Canada -- foreign policy, October 19, 2006
"Dust in the Eyes of the World"
Feminists debate logic of "humanitarian" war
by Anna Carastathis
Is the military deployment in Aghanistan – which some Afghan feminists are calling an occupation– improving the lives of women?
The claim that the war in Afghanistan will liberate Afghan women has been circulating since before the bombs began to drop, on October 7, 2001. By mid-October of that year--the day before World Food Day--the UN High Commissioner for Refugees reported that 7.5 million Afghans had no access to food and were at risk of starvation. A few months later, on January 29, 2002, during his State of the Union address, George Bush jubilantly declared: “Today, women are free and are part of Afghanistan's new government.” In July 2006, it was reported that the war had created 2.2 million refugees and at least 153,200 internally displaced people. It is estimated that between 12,541 and 25,308 Afghan people have died in the war.

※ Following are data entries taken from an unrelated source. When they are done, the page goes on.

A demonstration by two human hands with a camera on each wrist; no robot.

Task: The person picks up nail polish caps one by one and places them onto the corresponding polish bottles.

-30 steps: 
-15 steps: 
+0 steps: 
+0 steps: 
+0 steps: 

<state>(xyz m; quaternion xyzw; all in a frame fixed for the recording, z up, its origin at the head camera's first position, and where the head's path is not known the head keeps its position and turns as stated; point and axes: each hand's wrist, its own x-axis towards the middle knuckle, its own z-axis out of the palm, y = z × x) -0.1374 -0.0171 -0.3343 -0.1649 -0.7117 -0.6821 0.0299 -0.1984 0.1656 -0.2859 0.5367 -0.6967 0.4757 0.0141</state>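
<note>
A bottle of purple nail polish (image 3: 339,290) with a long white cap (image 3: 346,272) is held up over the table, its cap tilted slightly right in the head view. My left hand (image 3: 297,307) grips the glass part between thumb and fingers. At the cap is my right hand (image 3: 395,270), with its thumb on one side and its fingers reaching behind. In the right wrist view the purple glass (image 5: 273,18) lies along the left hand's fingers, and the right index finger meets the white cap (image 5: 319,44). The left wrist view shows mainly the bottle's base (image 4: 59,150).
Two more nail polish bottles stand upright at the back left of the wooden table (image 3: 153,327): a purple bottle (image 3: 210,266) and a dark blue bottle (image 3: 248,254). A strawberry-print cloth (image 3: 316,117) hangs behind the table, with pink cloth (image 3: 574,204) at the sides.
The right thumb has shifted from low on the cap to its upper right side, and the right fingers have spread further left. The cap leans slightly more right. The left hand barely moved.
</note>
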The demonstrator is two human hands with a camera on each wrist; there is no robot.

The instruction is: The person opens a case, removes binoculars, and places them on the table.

Global opposition to the invasion of Iraq was mobilized even before the war began; by contrast, the war in Afghanistan, spun as a humanitarian effort, is the war relatively few Canadians seem to want to--or know how to--audibly oppose. Canadians take pride in themselves for not following the United States into an illegal war in Iraq, but not many questions were raised about Canada taking over the US mandate in Afghanistan (which allowed the US to focus its military and resources in Iraq). Part of the reason for this is that the war in Afghanistan – named ‘Operation Enduring Freedom’ – was, from the beginning, promoted as war that would restore the women’s rights by deposing the Taliban.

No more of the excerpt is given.